Liquid hydrogen requires insulated tanks at -253*C. so most companies have chosen to compress the hydrogen inside high-strength carbon fiber tanks. The purpose of the fuel cell is to convert hydrogen to electric power. The challenge is to make it light, cheap, robust and durable — yet powerful enough to run the engine, lights and air conditioning. Hydrogen fuel cells, while about twice as efficient as internal-combustion engines using gas, cost nearly 100 times as much per unit of power produced, critics note. And hydrogen is explosive.
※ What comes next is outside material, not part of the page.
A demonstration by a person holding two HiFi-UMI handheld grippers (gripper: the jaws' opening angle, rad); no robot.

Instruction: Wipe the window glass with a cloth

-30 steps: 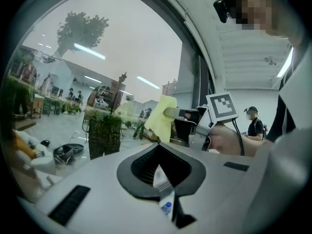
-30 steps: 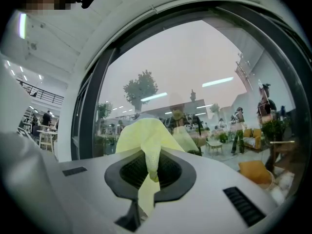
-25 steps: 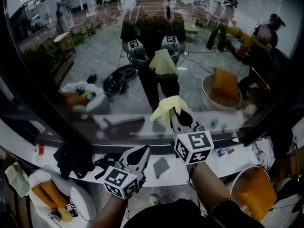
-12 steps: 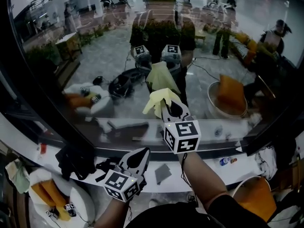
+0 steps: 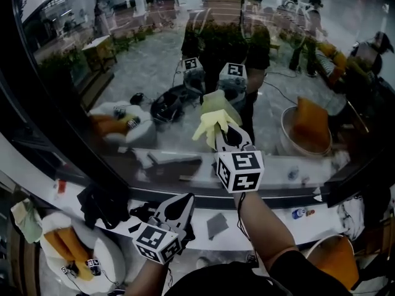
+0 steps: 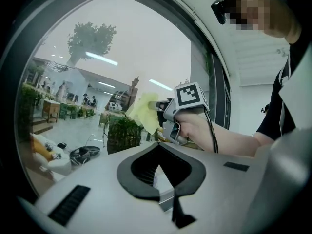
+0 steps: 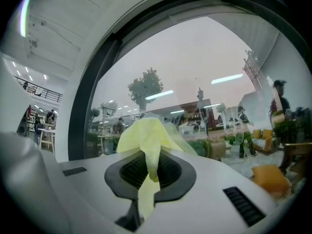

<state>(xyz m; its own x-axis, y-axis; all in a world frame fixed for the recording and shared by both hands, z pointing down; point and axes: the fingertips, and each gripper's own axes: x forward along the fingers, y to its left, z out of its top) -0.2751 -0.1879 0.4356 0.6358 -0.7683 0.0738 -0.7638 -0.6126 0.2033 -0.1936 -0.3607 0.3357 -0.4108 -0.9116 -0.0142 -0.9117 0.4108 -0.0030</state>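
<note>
A yellow cloth [image 5: 213,123] is bunched against the window glass [image 5: 123,73], and my right gripper [image 5: 229,139] is shut on it. In the right gripper view the cloth [image 7: 146,135] fills the gap between the jaws of the right gripper [image 7: 149,173] and folds over their tips, close to the pane [image 7: 195,62]. My left gripper [image 5: 179,207] hangs lower, above the sill, shut with nothing in it. From the left gripper [image 6: 159,173] I see the right gripper [image 6: 170,112] and the cloth [image 6: 144,112] held up at the glass.
The white sill [image 5: 271,224] below the dark frame carries a black bundle [image 5: 105,202], a grey pad [image 5: 217,225] and a small bottle [image 5: 297,213]. Tubs with orange cloth stand at the lower left [image 5: 65,248] and lower right [image 5: 333,259]. The glass mirrors me and the hall.
My right gripper has carried the cloth a little upward along the glass. The left gripper has stayed low by the sill.
</note>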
It ignites at a wider range of concentrations than natural gas and requires less energy to ignite, Michael D. Amiridis, chair of the chemical engineering department at the University of South Carolina, told the Web site and gas-electric hybrid cars advocate hybridcars. com. “It’s scary – you cannot see the flame,” Amiridis said. Still, automakers are pushing ahead. “What we can do from our side is to show that technology is mainly feasible, and we have many corporate projects in this area,” said BMW’s corporate communications manager Andreas Klugescheid.
It’s North America Engineering and Emission Test Center in California, for example, has been testing two BMW Hydrogen 7 prototypes that run on both hydrogen and gasoline, using a dual-fuel engine and two separate fuel tanks. With the push of a button on its steering wheel, the Hydrogen 7 can run on either hydrogen or gasoline. It can go 125 miles on its hydrogen mode and 300 on its gasoline mode, thus limiting the possibility that its driver might be stranded, given that there’s only one hydrogen filling station in California, near Los Angeles.
Along with the hydrogen fuel cells’ high efficiency (from 40-70%), the possibility of utilizing both heat and electricity from them will make a significant contribution to reducing atmospheric emissions. For example, a fuel cell operating at 60% efficiency would emit 35-60% less CO2 at the fossil fuel stage and 80% less from hydrogen. Both GM and Honda are hoping to bypass concerns about the lack and cost of developing hydrogen filling stations by creating home hydrogen refueling devices that would allow cars to be refilled overnight in garages.
Much of the push for hydrogen fuel-cell vehicles is aimed at putting the public at ease through demonstration models and projects Energy sources of the future will have to be cleaner and more efficient than current sources – fuel cells fulfill these requirements. Several challenges remain before we will see wide-spread commercialization, mainly because of restrictions with size, cost, reliability and safety, but an environmentally-friendly source of power is definitely on its way.